Летом 1865 года Александр наконец разобрался в своих чувствах и понял, что любит Мещерскую. 7 июля он записал в своем дневнике: «Каждый день то же самое, было бы невыносимо, если бы не М.». Он с трепетом ждал встречи с ней, постоянно думал о ней. Общение с предметом его воздыханий стало потребностью жизни Александра. Мари как никто была участлива, сердечно сочувствовала его горю, внимательно и сострадательно слушала его рассказы о смерти Никса. В лице Мари Мещерской он встретил не только свою возлюбленную, но и друга, которого ему так долго не хватало. С Мари Александр никакой неловкости не испытывал, с ней было просто, она его понимала – и они стали друзьями.

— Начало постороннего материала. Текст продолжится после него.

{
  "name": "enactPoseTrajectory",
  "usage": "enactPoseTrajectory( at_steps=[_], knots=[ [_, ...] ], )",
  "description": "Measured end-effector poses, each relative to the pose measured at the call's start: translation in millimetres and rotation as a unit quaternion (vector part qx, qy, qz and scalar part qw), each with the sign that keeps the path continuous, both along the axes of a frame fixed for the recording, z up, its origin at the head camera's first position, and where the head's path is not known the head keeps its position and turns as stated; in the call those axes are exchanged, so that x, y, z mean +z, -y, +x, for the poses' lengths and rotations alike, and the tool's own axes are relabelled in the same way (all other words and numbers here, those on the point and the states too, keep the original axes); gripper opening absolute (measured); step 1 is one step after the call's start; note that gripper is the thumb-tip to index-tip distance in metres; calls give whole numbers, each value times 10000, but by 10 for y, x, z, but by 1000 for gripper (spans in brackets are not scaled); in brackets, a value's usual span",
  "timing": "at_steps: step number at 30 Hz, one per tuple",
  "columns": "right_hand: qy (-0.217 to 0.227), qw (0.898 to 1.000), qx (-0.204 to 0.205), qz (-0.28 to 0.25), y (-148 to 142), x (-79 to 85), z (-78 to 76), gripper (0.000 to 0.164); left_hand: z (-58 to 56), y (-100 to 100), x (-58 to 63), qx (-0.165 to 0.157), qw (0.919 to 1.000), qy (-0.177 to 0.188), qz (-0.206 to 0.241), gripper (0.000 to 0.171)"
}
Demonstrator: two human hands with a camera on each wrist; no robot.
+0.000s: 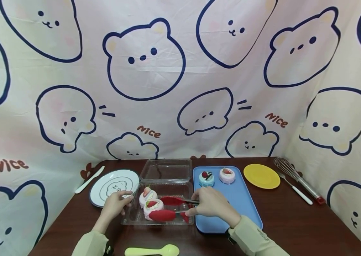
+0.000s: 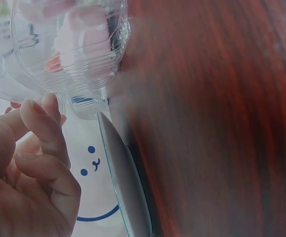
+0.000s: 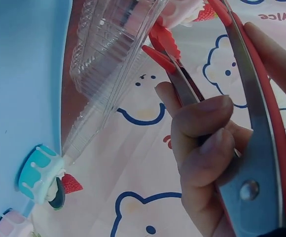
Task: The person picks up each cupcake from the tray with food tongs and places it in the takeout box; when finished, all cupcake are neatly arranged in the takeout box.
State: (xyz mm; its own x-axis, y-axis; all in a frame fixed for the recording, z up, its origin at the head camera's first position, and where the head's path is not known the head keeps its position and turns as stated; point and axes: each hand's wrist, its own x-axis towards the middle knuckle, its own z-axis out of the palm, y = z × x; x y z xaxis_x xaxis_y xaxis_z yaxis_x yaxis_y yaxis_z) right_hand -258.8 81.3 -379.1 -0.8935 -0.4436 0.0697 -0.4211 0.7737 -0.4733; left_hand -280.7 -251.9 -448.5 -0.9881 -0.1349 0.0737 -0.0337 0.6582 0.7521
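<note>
My right hand (image 1: 212, 202) grips red-tipped metal tongs (image 3: 249, 143) over the clear plastic container (image 1: 180, 220). The tongs' red tips stand apart, one beside and one in front of a pink cake with a strawberry (image 1: 153, 208). Whether they squeeze it I cannot tell. A second pink cake (image 1: 147, 196) sits just behind it in the container. My left hand (image 1: 116, 205) is at the container's left side with its fingers loosely bent. In the left wrist view the fingertips (image 2: 50, 104) are at the container's edge; contact is hard to judge.
A blue tray (image 1: 231, 202) on the right bears a blue cake (image 1: 206, 179) and a pink cake (image 1: 227, 175). Around stand a white plate (image 1: 95, 193), white knife (image 1: 90, 179), yellow plate (image 1: 261, 176), whisk (image 1: 299, 179), white-handled utensil (image 1: 300, 195) and green spoon (image 1: 152, 251). The container's lid (image 1: 166, 170) stands open behind.
</note>
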Motion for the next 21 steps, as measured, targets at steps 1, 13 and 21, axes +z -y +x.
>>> enactPoseTrajectory(
  at_steps=[1, 13, 21],
  knots=[
    [-17, 10000, 9, 20, 7, -1, -7, 53, 3, -1, 0, 0, 10000, 2, 7, 33],
    [-266, 9992, 97, 279, 81, 30, -33, 47, -7, -4, -10, 11, 9999, -41, -96, 33],
    [-168, 9988, 123, 451, 92, 67, -53, 47, -3, -2, -25, 23, 10000, -57, -73, 33]
  ],
)
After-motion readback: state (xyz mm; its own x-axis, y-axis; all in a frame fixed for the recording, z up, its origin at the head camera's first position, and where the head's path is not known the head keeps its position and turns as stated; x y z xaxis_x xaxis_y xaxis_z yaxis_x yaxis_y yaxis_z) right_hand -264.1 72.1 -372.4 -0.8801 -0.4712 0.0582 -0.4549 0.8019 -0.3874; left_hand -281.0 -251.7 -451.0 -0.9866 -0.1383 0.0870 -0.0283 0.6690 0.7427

Александр относился к себе критически, ему казалось, что он – такой некрасивый и неуклюжий – не может нравиться женщинам. Ему не были присущи легкость и грация, отличавшие некоторых его родственников. Он всегда чувствовал себя неловко, не знал, о чем говорить с девушками, и потому в большинстве случаев молчал. Но с Мещерской неловкости не было, с ней было просто, Мари его понимала, и Александру казалось, что он нашел родственную душу.
Однако оставался еще и двор, этикет и правила, мешавшие их свободному общению. Он был наследником престола, а она – фрейлиной. В Петербурге, при дворе, они не имели возможности свободно общаться. За городом – в Петергофе или Царском Селе – с этим было проще. Можно было, заранее условившись, якобы случайно встретиться на прогулке в парке и побеседовать часок-другой. Но и эти меленькие хитрости не ускользнули от бдительных глаз придворных. Кто-то что-то непременно видел и слышал, кто-то сопоставил в уме некоторые несообразности в поведении Александра (это только влюбленному кажется, что никто не видит и не слышит стук его сердца, а на самом деле все видно и слышно). Тем более когда дело касалось сердечных тайн наследника престола.